So software can influence jitter
I accept this, as I'm sure do most others, even skeptics. So please do not put up strawmen.

No matter how USB asynchronously it is connected ...
And this is where I claim something is amiss.
In USB, this far only Wavelength Audio's more recent DACs support asynchronous USB audio. A few other DACs like the EMU 0404 also have asynchronous connections, but they use custom drivers rather than a standard USB Audio Class interface, and those are unknowns--for example, no guarantee that, for example, system load might not affect them by making buffer underruns, which would be more of a problem in the bulk transfer USB mode. Have you tested your software on Wavelenghts' DACs? Alternatively, have you tested your software on any DAC with the S/PDIF output from the PC slaved to the DAC clock (without any resampling)?
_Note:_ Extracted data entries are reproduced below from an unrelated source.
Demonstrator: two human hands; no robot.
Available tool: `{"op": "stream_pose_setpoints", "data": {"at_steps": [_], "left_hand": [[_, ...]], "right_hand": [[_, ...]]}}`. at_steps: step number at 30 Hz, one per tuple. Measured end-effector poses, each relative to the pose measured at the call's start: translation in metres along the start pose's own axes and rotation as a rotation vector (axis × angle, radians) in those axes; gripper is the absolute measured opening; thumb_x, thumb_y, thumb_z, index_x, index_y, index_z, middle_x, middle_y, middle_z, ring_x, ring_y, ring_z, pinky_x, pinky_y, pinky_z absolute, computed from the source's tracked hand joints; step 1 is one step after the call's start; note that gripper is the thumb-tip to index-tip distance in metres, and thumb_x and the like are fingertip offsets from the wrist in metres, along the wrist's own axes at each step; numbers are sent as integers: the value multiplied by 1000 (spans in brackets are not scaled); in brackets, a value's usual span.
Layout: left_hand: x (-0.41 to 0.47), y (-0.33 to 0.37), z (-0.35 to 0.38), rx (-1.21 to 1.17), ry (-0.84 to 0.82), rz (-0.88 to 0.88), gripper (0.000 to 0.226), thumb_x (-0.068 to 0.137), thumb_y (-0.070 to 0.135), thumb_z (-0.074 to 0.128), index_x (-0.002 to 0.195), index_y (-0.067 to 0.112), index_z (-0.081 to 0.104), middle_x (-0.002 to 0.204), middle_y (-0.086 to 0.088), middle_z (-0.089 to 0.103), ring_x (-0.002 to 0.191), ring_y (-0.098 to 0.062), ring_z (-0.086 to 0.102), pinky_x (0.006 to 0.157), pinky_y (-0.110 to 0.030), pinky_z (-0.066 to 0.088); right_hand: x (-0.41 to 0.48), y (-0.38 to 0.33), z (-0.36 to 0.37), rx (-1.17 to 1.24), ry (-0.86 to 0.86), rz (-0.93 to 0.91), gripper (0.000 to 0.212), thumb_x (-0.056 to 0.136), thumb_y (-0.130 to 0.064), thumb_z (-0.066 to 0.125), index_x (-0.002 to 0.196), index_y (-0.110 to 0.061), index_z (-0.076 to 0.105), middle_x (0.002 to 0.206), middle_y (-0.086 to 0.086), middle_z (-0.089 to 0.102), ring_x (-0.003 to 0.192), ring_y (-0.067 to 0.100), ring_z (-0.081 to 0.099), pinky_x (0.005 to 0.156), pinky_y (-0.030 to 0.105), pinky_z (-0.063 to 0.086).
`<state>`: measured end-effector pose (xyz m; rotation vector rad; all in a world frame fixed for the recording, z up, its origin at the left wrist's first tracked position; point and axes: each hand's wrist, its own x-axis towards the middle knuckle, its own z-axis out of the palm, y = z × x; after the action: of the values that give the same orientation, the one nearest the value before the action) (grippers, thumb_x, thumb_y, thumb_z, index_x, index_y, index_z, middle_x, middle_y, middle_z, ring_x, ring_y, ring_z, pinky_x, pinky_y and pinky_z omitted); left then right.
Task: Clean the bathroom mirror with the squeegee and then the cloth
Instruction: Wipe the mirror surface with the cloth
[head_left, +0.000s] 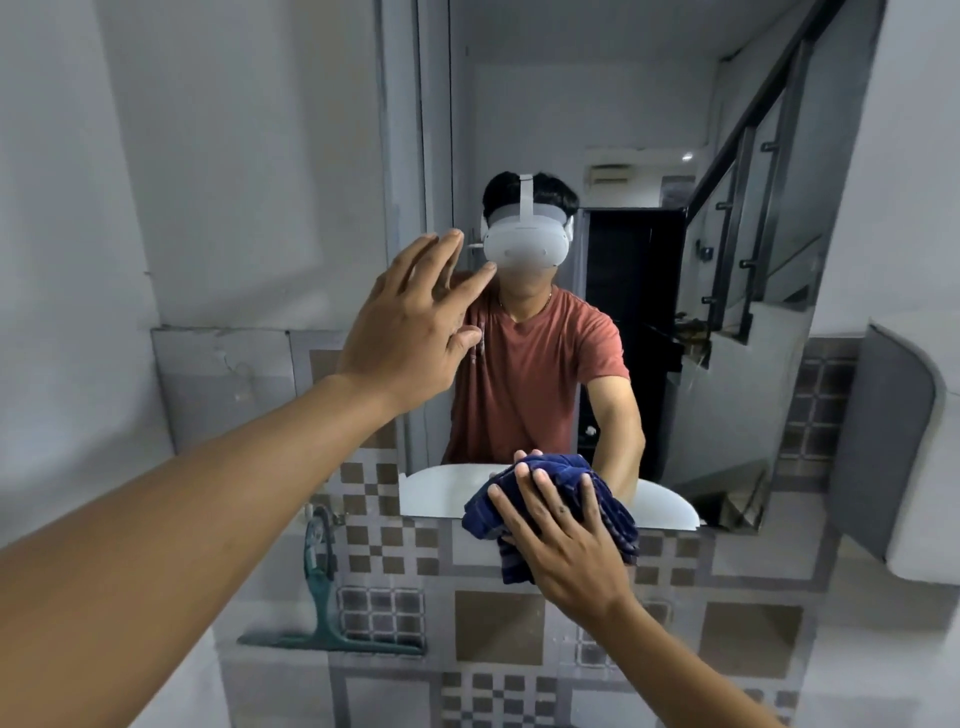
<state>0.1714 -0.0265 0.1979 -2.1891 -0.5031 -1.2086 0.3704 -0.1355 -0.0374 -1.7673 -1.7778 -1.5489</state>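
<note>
Head view: right hand (566, 545) is spread flat over the bunched dark-blue striped cloth (602, 499), pressing it onto the bottom edge of the frameless rectangular wall mirror (571, 130). The cloth lies under the palm and fingers, pinned rather than clenched, with its folds spilling past the fingertips (537, 475) and below the glass onto the checkered tile.

Left hand (410, 332) is loose and empty, fingers splayed at the mirror's left edge; whether they touch the glass I cannot tell.

The teal plastic squeegee (324, 618) rests against the tile at lower left, well apart from both hands.

Risks: the left fingers could smear glass; a flat-palm hold may let the cloth slip off the lower edge.
</note>
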Motion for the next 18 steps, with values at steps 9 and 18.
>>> {"op": "stream_pose_setpoints", "data": {"at_steps": [9, 18], "left_hand": [[2, -8, -2, 70, -24, 65, 68, 87, 41, 68, 148, 21, 47, 156, -19, 38, 141, -38, 36, 110, -50, 39], [2, -7, -4, 32, -42, 55, 68, 86, 40, 68, 148, 22, 47, 156, -18, 37, 141, -37, 35, 111, -50, 38]], "right_hand": [[57, -50, -5, 93, -16, -69, 74, 98, -36, 54, 160, -19, 19, 167, 10, 16, 156, 27, 9, 122, 59, 2], [83, -85, -6, 235, -33, -283, 53, 101, -34, 44, 150, -15, 43, 158, 10, 41, 152, 26, 26, 123, 53, 7]]}}
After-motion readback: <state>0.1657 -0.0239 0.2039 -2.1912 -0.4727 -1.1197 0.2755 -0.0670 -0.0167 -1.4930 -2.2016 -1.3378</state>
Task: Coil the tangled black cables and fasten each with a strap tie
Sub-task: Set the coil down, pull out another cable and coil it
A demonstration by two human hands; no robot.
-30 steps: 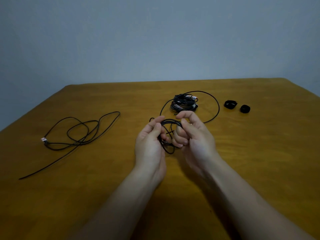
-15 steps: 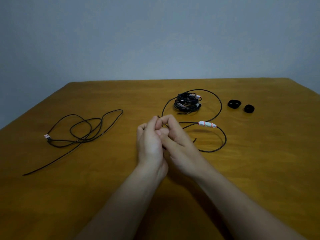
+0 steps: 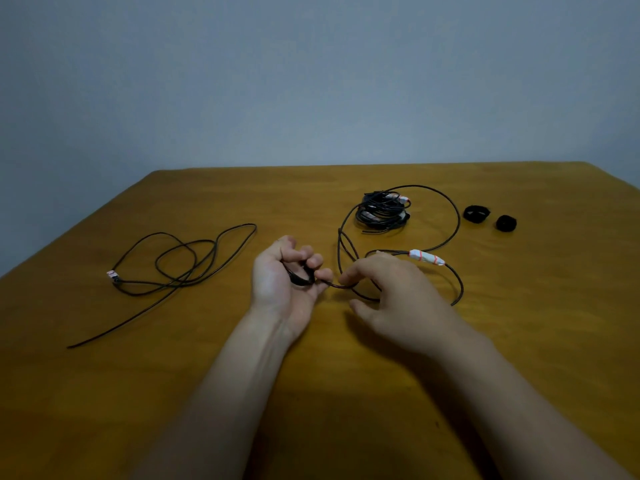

I am going to refute the possibility of two bit-perfect software players making a difference in a truly asynchronous setup:

A bit-perfect player sending data over a truly asynchronous interface is equivalent to copying a data file from one digital device to another digital device. The analogy is making a copy of a file from one hard disk to another. A small buffer in the DAC serves as a second level transport, a cache if you will, and with an independent-from-input read-out clock to the D/A chip, the interface jitter over the link is irrelevant as long as it is not so ludicrously enormous that data is corrupted (i.e. jitter magnitude on the order of the transmission time of a bit). If you agree that a file copied from one computer to another is identical and that a copy operation over a different interface (say Firewire instead of SATA) will produce an identical file onto the second device, then you are implicitly agreeing that data transferred from a computer to a DAC's buffer over a truly asynchronous interface is identical to data transfered in any other way that still falls under the description of going over a truly asynchronous interface.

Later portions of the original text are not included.